> [Work to be completed] Take the lines below from the one with "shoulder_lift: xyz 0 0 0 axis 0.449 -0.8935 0" through the one with "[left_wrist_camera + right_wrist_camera" and print only them, exactly. Don't print the pictures.
>>>>>
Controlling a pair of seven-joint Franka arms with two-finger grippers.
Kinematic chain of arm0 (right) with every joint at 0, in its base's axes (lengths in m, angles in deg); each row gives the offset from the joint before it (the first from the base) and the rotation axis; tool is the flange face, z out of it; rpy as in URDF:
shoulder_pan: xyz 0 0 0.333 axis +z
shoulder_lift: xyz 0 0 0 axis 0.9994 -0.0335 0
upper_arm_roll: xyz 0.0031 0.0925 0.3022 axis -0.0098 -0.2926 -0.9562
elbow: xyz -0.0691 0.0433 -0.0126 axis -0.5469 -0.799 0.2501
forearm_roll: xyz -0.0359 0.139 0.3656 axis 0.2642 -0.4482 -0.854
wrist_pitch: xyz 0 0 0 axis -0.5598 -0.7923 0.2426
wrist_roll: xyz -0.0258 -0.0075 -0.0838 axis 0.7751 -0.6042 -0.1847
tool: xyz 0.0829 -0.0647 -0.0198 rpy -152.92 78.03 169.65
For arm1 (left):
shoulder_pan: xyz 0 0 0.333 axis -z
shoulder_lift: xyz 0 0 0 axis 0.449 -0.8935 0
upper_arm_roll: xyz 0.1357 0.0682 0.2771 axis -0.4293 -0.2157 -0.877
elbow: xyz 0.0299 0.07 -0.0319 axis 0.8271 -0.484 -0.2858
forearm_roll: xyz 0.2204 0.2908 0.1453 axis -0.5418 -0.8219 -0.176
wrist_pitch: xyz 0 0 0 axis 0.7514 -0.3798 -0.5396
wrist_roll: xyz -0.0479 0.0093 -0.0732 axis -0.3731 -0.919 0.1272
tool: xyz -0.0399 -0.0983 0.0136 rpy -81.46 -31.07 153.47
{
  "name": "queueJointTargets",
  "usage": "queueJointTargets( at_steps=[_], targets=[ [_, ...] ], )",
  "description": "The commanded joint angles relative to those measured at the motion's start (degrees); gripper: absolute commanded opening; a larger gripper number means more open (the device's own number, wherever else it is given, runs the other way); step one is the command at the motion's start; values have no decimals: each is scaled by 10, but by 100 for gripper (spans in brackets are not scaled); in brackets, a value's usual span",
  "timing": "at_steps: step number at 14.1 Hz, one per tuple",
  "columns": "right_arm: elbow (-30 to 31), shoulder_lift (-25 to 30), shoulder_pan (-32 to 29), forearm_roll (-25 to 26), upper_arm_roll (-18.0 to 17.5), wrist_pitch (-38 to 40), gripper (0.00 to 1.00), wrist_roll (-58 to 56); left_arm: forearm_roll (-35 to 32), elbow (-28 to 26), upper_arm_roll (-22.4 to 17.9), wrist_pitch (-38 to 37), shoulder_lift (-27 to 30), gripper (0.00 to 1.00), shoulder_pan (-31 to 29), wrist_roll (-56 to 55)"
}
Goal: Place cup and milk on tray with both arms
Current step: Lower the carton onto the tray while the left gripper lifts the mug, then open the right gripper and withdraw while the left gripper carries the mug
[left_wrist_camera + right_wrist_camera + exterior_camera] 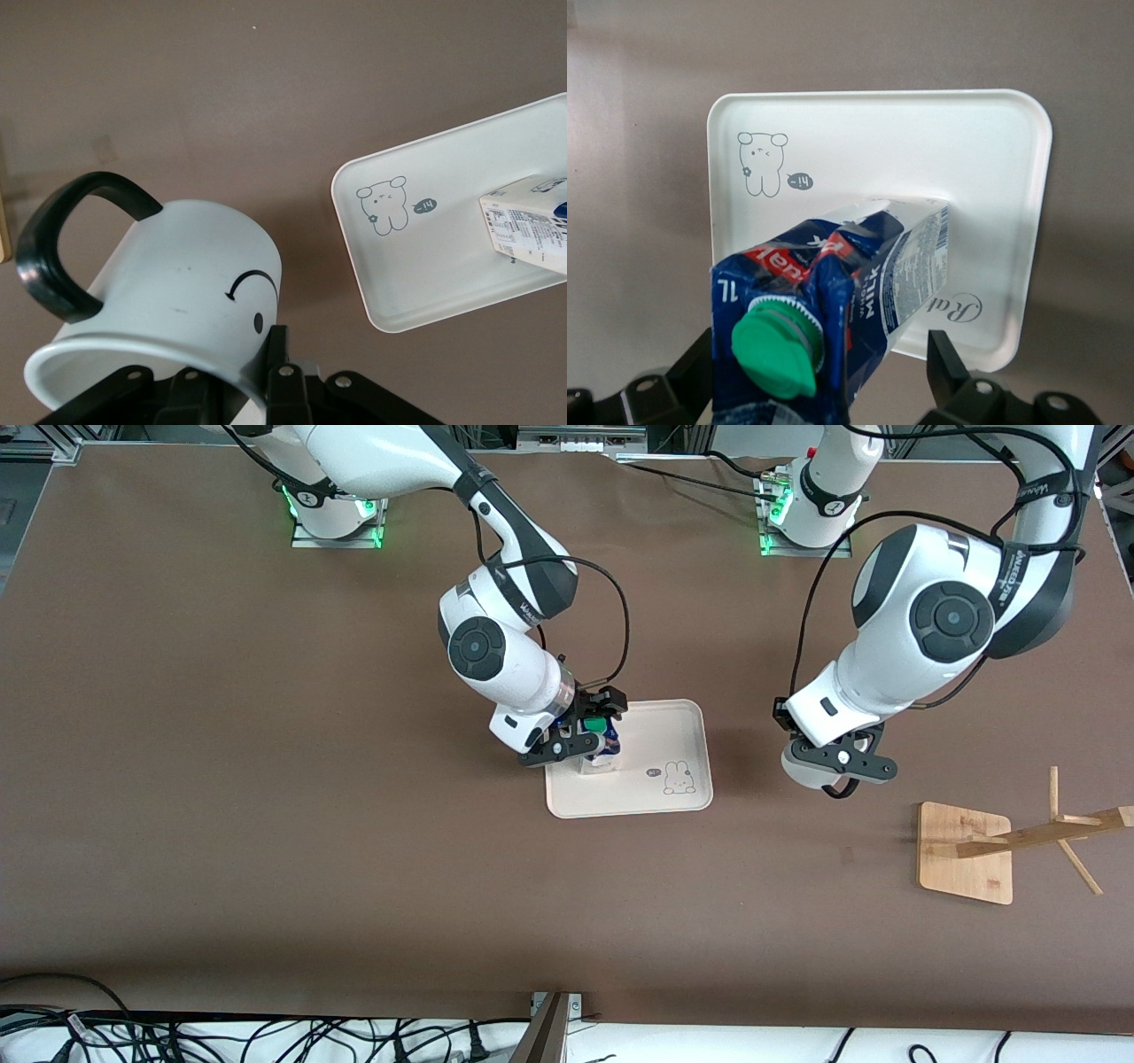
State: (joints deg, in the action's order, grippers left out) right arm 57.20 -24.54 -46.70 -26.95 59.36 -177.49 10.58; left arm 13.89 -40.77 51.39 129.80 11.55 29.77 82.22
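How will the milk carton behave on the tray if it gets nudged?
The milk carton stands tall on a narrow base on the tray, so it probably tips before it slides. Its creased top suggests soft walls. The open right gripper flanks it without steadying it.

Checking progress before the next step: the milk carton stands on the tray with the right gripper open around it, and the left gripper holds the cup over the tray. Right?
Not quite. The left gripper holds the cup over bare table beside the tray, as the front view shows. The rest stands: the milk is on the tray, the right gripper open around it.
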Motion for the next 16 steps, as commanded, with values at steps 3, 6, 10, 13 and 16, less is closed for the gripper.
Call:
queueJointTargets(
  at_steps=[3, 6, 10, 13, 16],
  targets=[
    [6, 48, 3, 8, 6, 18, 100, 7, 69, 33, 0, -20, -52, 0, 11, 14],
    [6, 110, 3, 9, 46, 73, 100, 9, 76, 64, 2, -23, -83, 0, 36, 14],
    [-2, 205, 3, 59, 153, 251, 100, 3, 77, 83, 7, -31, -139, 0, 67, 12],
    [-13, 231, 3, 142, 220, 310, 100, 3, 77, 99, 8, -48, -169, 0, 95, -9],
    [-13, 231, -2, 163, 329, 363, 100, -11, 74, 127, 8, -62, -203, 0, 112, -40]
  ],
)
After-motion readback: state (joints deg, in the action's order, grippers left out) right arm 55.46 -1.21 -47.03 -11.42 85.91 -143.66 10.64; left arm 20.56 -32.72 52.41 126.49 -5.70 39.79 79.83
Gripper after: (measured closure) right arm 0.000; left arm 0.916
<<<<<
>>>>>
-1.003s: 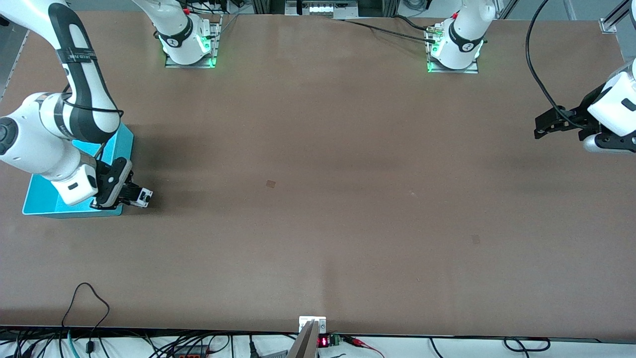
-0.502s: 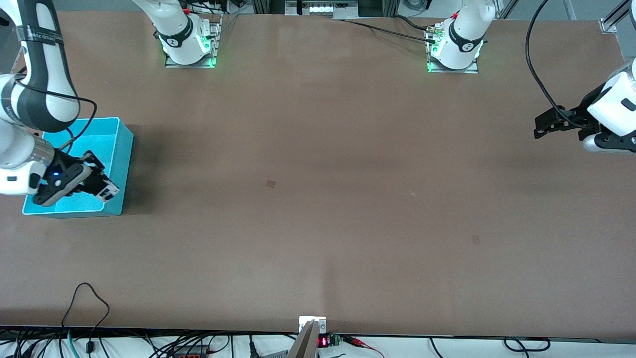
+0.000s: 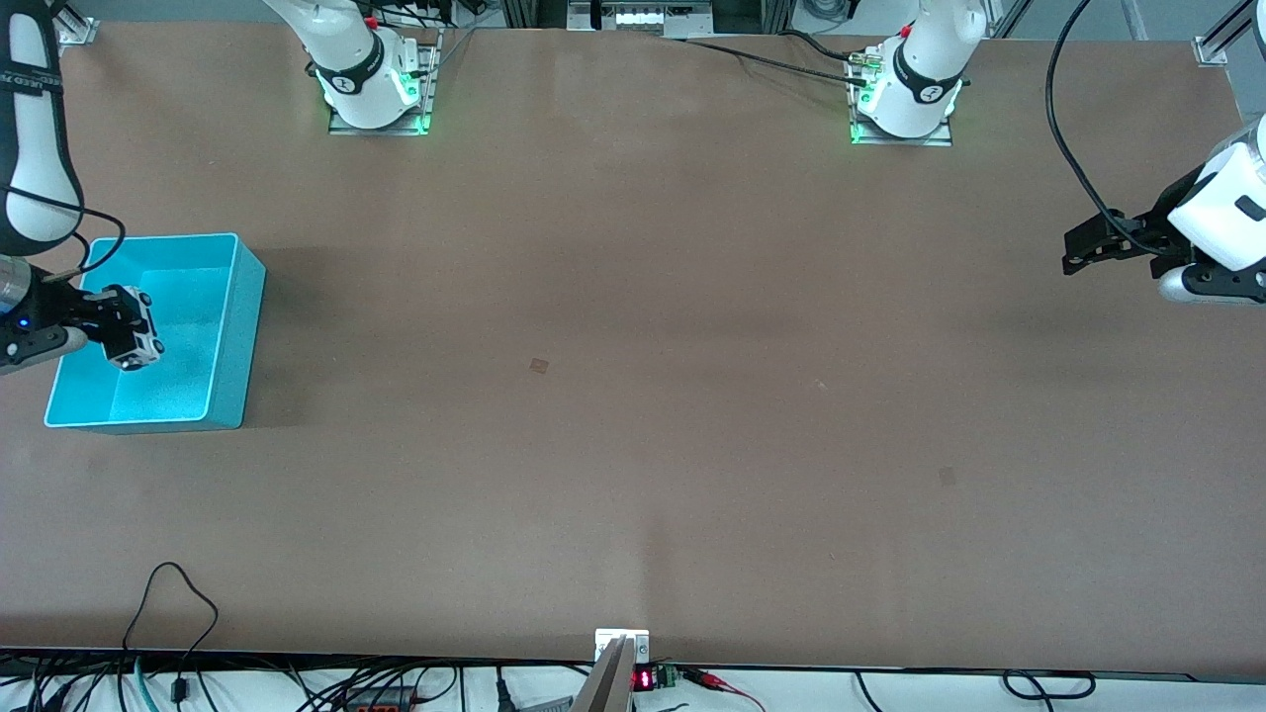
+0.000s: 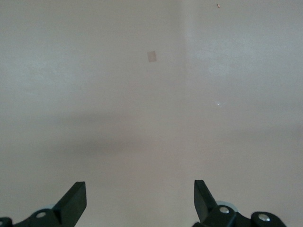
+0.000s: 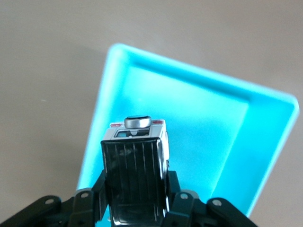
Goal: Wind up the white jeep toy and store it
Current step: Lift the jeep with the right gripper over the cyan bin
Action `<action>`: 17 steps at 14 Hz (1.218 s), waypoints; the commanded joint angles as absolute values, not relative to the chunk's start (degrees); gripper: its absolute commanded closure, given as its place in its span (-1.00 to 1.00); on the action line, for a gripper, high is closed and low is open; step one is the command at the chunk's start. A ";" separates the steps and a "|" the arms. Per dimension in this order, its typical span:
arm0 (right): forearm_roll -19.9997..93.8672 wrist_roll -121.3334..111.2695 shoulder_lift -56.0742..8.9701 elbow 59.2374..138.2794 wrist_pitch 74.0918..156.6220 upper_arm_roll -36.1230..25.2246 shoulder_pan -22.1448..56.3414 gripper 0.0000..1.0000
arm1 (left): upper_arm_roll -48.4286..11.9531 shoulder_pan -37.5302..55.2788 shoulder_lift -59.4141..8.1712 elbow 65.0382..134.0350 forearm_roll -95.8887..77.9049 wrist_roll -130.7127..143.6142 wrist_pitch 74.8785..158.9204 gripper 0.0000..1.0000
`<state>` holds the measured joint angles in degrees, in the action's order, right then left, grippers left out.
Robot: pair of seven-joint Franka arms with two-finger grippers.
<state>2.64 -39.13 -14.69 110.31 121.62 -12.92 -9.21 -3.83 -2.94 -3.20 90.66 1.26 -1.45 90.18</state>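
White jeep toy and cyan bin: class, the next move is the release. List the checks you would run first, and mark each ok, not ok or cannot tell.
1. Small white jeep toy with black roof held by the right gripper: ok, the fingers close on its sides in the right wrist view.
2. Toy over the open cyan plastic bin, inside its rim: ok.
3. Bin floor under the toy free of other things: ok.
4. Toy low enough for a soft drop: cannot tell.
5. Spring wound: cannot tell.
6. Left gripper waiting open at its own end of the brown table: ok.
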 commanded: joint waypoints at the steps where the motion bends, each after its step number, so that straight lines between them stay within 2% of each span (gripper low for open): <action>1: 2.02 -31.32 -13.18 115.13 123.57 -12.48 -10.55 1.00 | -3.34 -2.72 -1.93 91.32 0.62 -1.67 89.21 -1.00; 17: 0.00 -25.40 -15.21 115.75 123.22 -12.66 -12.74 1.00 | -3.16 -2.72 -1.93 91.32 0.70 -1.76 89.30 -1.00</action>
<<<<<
> [Exercise result]
shoulder_lift: xyz 0 0 0 axis 0.449 -0.8935 0
upper_arm_roll: xyz 0.1357 0.0682 0.2771 axis -0.4293 -0.2157 -0.877
elbow: xyz 0.0299 0.07 -0.0319 axis 0.8271 -0.484 -0.2858
forearm_roll: xyz 0.2204 0.2908 0.1453 axis -0.5418 -0.8219 -0.176
wrist_pitch: xyz 0 0 0 axis 0.7514 -0.3798 -0.5396
wrist_roll: xyz -0.0479 0.0093 -0.0732 axis -0.3731 -0.919 0.1272
tool: xyz -0.0399 -0.0983 0.0136 rpy -81.46 -31.07 153.47
{
  "name": "queueJointTargets",
  "usage": "queueJointTargets( at_steps=[_], targets=[ [_, ...] ], )",
  "description": "The commanded joint angles relative to those measured at the motion's start (degrees); gripper: absolute commanded opening; a larger gripper number means more open (the device's own number, wherever else it is given, runs the other way); step one is the command at the motion's start; values have no decimals: each is scaled by 10, but by 100 for gripper (spans in brackets are not scaled); in brackets, a value's usual span",
  "timing": "at_steps: step number at 14.1 Hz, one per tuple",
  "columns": "right_arm: elbow (-30 to 31), shoulder_lift (-25 to 30), shoulder_pan (-32 to 29), forearm_roll (-25 to 26), upper_arm_roll (-18.0 to 17.5), wrist_pitch (-38 to 40), gripper (0.00 to 1.00), wrist_roll (-58 to 56); left_arm: forearm_roll (-35 to 32), elbow (-28 to 26), upper_arm_roll (-22.4 to 17.9), wrist_pitch (-38 to 37), shoulder_lift (-27 to 30), gripper (0.00 to 1.00), shoulder_pan (-31 to 29), wrist_roll (-56 to 55)"
}
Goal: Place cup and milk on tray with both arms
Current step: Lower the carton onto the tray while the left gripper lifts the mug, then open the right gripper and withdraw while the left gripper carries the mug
[left_wrist_camera + right_wrist_camera + exterior_camera] 

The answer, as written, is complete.